In your copy, leave out the pictures and reproduce the listing below exactly.
_ _ _ _ _
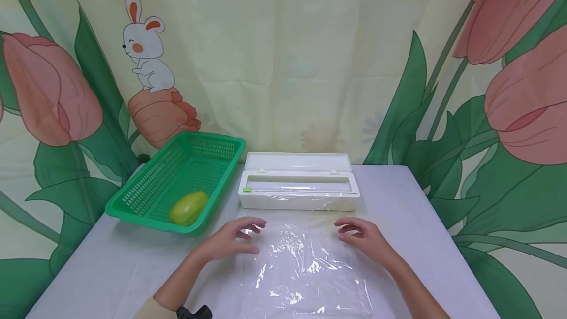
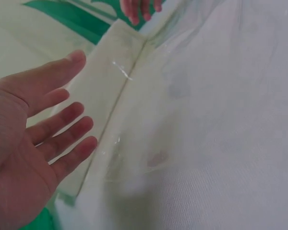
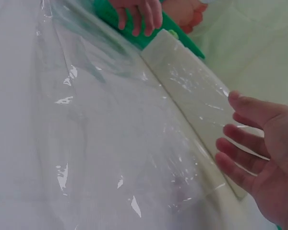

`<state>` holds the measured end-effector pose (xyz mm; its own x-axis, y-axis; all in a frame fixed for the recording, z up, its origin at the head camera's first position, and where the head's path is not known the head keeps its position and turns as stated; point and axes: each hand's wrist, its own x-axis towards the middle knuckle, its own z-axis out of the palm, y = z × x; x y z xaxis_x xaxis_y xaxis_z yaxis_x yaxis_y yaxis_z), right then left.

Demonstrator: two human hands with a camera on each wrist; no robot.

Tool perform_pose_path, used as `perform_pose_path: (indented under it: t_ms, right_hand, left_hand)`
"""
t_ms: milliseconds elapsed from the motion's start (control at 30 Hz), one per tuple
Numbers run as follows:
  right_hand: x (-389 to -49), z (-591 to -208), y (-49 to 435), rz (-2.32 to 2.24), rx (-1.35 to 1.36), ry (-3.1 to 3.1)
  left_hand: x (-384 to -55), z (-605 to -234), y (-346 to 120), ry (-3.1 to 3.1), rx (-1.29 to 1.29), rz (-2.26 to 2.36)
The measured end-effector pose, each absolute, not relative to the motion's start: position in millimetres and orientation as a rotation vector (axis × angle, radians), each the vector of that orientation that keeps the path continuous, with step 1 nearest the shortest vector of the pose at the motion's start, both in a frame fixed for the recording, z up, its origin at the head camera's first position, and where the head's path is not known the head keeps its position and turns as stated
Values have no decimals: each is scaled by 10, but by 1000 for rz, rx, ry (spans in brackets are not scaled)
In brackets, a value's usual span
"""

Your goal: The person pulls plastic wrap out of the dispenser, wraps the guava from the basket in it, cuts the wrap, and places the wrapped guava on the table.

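Note:
A sheet of clear plastic wrap (image 1: 301, 270) lies spread on the table, running forward from a white cling wrap dispenser box (image 1: 298, 203). The box's lid (image 1: 298, 161) is raised at the back, and a small green slide cutter (image 1: 246, 189) sits at the left of its front bar. My left hand (image 1: 232, 238) hovers over the sheet's left edge, fingers relaxed and holding nothing. Over the right edge, my right hand (image 1: 361, 238) is likewise loose and free of any object. Both wrist views show the left palm (image 2: 33, 158) and right palm (image 3: 273, 158) facing the box's front.
At the left stands a green plastic basket (image 1: 133, 210) holding a yellow-green oval fruit (image 1: 189, 208). A white cloth covers the table (image 1: 425, 240). Behind it hangs a curtain (image 1: 310, 63) printed with tulips and a rabbit. A black band (image 1: 195, 312) is around my left wrist.

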<state>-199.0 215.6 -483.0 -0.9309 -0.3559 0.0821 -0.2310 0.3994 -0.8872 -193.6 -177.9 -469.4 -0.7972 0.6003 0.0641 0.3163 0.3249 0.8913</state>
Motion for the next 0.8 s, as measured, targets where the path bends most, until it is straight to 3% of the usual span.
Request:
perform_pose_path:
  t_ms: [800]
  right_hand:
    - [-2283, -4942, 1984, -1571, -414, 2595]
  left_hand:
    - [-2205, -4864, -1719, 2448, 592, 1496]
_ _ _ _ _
(Output for this task):
`<state>` holds the measured end-effector pose (xyz mm; its own x-axis, y-axis; all in a frame fixed for the recording, z up, its origin at the head camera's first position, and where the head's path is not known the head keeps its position and turns as stated; point and axes: each hand's wrist, its own x-axis towards the middle knuckle, its own z-axis out of the palm, y = z × x; x y z xaxis_x xaxis_y xaxis_z yaxis_x yaxis_y yaxis_z), right then left.

Demonstrator: two human hands with a camera on each wrist; no robot.

Tool perform_pose_path, used as `perform_pose_path: (indented under it: t_ms, right_hand, left_hand)`
"""
t_ms: milliseconds elapsed from the motion's start (control at 30 Hz), one per tuple
Numbers run as follows:
  right_hand: x (-389 to -49), z (-591 to -208), y (-49 to 435), rz (-2.32 to 2.24), rx (-1.35 to 1.36), ry (-3.1 to 3.1)
  left_hand: x (-384 to -55), z (-605 to -234), y (-346 to 120), ry (-3.1 to 3.1), rx (-1.29 to 1.29), rz (-2.26 to 2.36)
The measured end-effector pose, each absolute, not relative to the motion's start: position in millimetres and orientation as a rotation vector (axis × angle, radians), each the vector of that orientation that keeps the path continuous, with step 1 nearest the shortest vector of the pose at the motion's start, both in a frame fixed for the recording, z up, its origin at the head camera's first position, and where the head's path is not known the head keeps its position and turns as stated
Values have no decimals: each is scaled by 10, but by 1000 for rz, rx, ry (spans in brackets are not scaled)
In brackets, a value's usual span
"""

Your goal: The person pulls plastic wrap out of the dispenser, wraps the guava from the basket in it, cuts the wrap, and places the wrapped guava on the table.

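Note:
A sheet of clear plastic wrap (image 1: 301, 270) lies spread on the table, running forward from a white cling wrap dispenser box (image 1: 298, 203). The box's lid (image 1: 298, 161) is raised at the back, and a small green slide cutter (image 1: 246, 189) sits at the left of its front bar. My left hand (image 1: 232, 238) hovers over the sheet's left edge, fingers relaxed and holding nothing. Over the right edge, my right hand (image 1: 361, 238) is likewise loose and free of any object. Both wrist views show the left palm (image 2: 33, 158) and right palm (image 3: 273, 158) facing the box's front.
At the left stands a green plastic basket (image 1: 133, 210) holding a yellow-green oval fruit (image 1: 189, 208). A white cloth covers the table (image 1: 425, 240). Behind it hangs a curtain (image 1: 310, 63) printed with tulips and a rabbit. A black band (image 1: 195, 312) is around my left wrist.
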
<state>-199.0 215.6 -483.0 -0.9309 -0.3559 0.0821 -0.2310 0.3994 -0.8872 -193.6 -177.9 -469.4 -0.7972 0.6003 0.0641 0.3163 0.3249 0.8913</state>
Motion for the next 0.8 s, as measured, targets where the path bends most, until it is straight to 3% of the usual span.
Request:
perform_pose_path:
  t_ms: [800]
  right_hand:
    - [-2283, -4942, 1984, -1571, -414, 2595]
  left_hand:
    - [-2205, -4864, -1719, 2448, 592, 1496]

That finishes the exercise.